The material below includes pictures; leave them out and return only the lines between the line containing "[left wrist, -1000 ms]" and the line containing "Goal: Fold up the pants", inclusive, word for word.

Segment Start: GIVEN RECORDS

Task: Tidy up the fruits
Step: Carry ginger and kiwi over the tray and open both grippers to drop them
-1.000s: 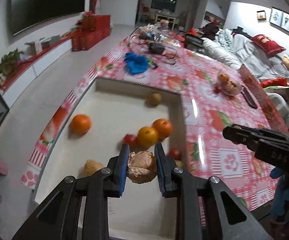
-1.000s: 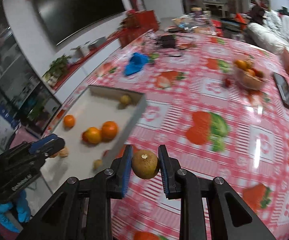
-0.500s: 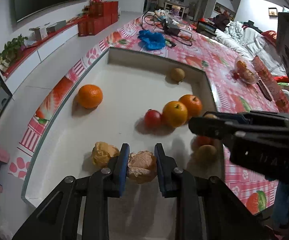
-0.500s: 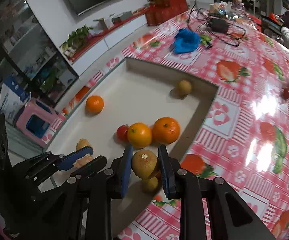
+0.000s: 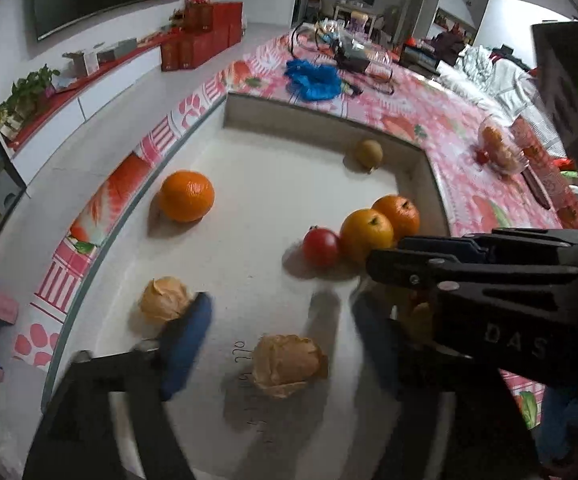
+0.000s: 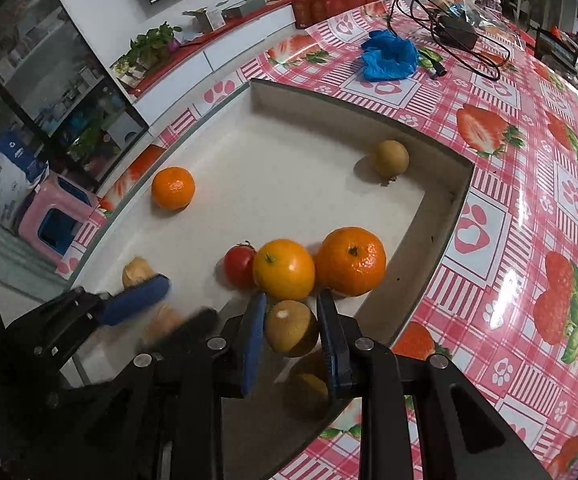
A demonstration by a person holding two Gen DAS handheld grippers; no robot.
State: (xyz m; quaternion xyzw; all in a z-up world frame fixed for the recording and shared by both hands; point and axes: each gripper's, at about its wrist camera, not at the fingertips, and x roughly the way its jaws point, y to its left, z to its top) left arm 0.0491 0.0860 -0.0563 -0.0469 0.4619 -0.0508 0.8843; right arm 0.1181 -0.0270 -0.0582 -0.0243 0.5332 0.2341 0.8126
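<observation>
Now the left gripper (image 5: 277, 344) has just been opening: its jaws stand wide and blurred, and the papery husked fruit (image 5: 287, 364) lies free on the tray (image 5: 321, 126) floor between them, touched by neither pad. A second ago that fruit was clamped and carried; its release means this piece is delivered, beside a second husked fruit (image 5: 165, 300) near the left blue pad.

The right gripper (image 6: 291, 336) is closed on a brown round fruit (image 6: 289, 330), held just above the tray's near right corner. This fruit reads as the next one to set down.

Edges and room:
- The tray wall runs close along the right of the held fruit; another yellowish fruit (image 6: 309, 388) sits directly below it, against that wall.
- Two oranges (image 6: 317, 266) and a tomato (image 6: 239, 266) sit touching just ahead of the right pads.
- Open floor lies in the tray centre, between a lone orange (image 6: 173, 188) and the cluster.
- A similar brown fruit (image 6: 391, 159) rests at the far wall.
- Both grippers are near each other; lifting the left one first looks prudent.
</observation>
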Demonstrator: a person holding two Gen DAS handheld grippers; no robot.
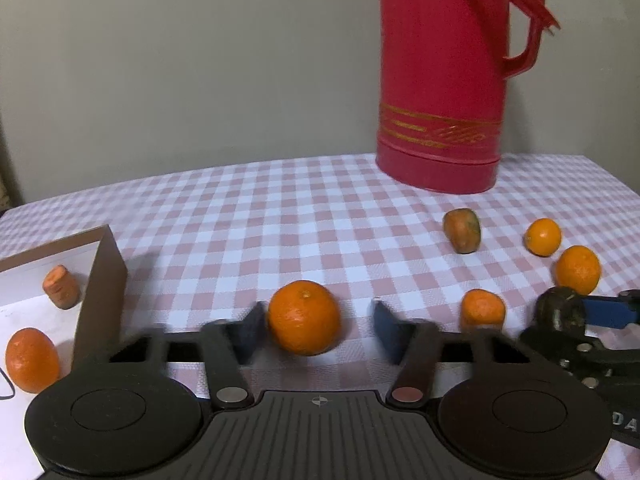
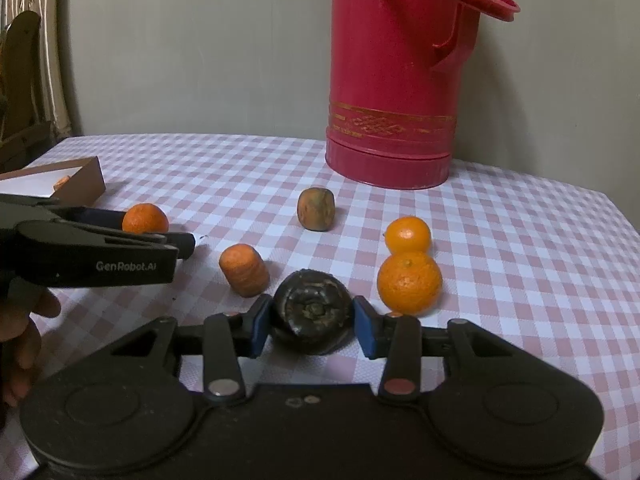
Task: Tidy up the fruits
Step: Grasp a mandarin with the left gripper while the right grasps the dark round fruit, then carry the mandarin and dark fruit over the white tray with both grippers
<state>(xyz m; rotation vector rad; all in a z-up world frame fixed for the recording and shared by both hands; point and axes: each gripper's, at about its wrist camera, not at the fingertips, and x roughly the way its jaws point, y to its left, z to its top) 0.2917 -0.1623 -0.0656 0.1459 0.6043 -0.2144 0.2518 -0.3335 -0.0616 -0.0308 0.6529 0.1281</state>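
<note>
An orange (image 1: 304,316) lies on the checked tablecloth between the pads of my left gripper (image 1: 316,330). The left pad is at its side, and a gap shows on the right, so the gripper is open. My right gripper (image 2: 312,328) is shut on a dark, shrivelled round fruit (image 2: 312,312), with a blue pad on each side. Two more oranges (image 2: 408,234) (image 2: 409,282) sit right of it. A carrot piece (image 2: 244,270) and a brownish piece (image 2: 316,209) lie nearby. The open box (image 1: 102,292) at the left holds an orange (image 1: 32,360) and a carrot piece (image 1: 61,286).
A tall red thermos (image 1: 440,80) stands at the back of the table against the wall. The table's right edge (image 2: 616,216) drops away. A hand (image 2: 24,340) holds the left gripper. A dark chair (image 2: 20,80) stands beyond the table's left end.
</note>
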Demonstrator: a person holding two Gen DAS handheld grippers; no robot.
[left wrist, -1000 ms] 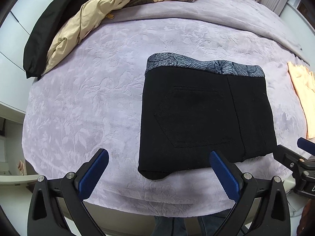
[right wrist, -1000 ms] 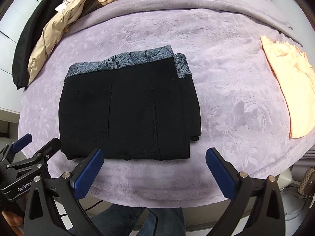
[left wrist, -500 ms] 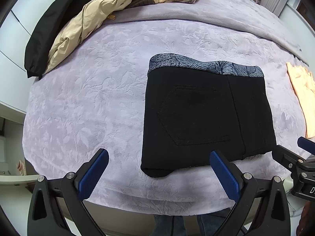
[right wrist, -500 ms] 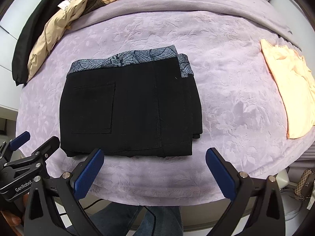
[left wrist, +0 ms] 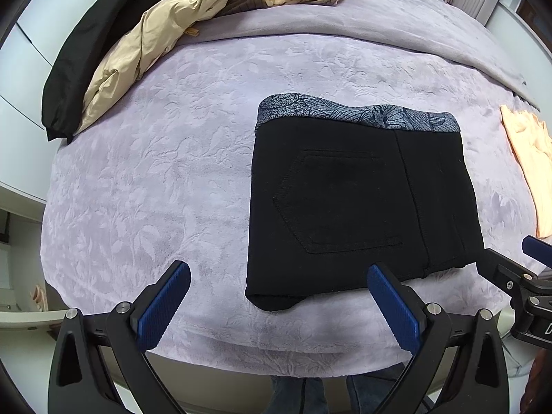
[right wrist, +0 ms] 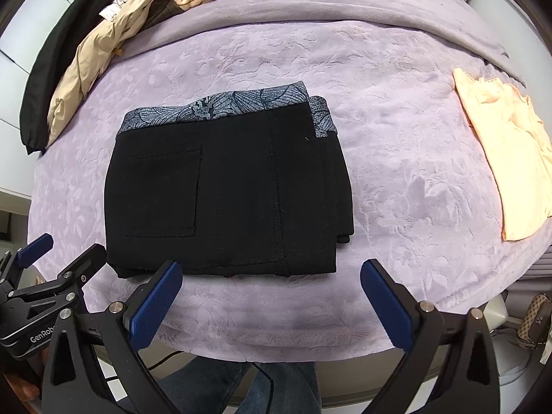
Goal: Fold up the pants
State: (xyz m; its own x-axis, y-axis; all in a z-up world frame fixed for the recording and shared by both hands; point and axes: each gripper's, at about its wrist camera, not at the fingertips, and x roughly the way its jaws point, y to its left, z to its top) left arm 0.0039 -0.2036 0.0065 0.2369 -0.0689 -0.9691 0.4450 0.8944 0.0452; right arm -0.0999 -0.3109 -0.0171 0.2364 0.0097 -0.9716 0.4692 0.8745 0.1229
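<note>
The black pants lie folded into a compact rectangle on the lilac bed cover, grey patterned waistband at the far edge and a back pocket facing up. They also show in the right wrist view. My left gripper is open and empty, held just off the bed's near edge in front of the pants' left part. My right gripper is open and empty, in front of the pants' right part. Each gripper appears at the side of the other's view.
A lilac embossed bed cover spans the bed. A heap of clothes with a beige jacket and a black garment lies at the far left. A peach garment lies flat at the right. A bag stands on the floor at right.
Both grippers have drawn back slightly from the bed; the pants appear a little farther and stay still. Both grippers stay open.
</note>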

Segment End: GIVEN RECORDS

■ **ANSWER TO THE PROBLEM**:
[left wrist, -1000 ms] 
[right wrist, -1000 ms] 
[left wrist, -500 ms] 
[right wrist, -500 ms] 
[left wrist, +0 ms] 
[right wrist, +0 ms] 
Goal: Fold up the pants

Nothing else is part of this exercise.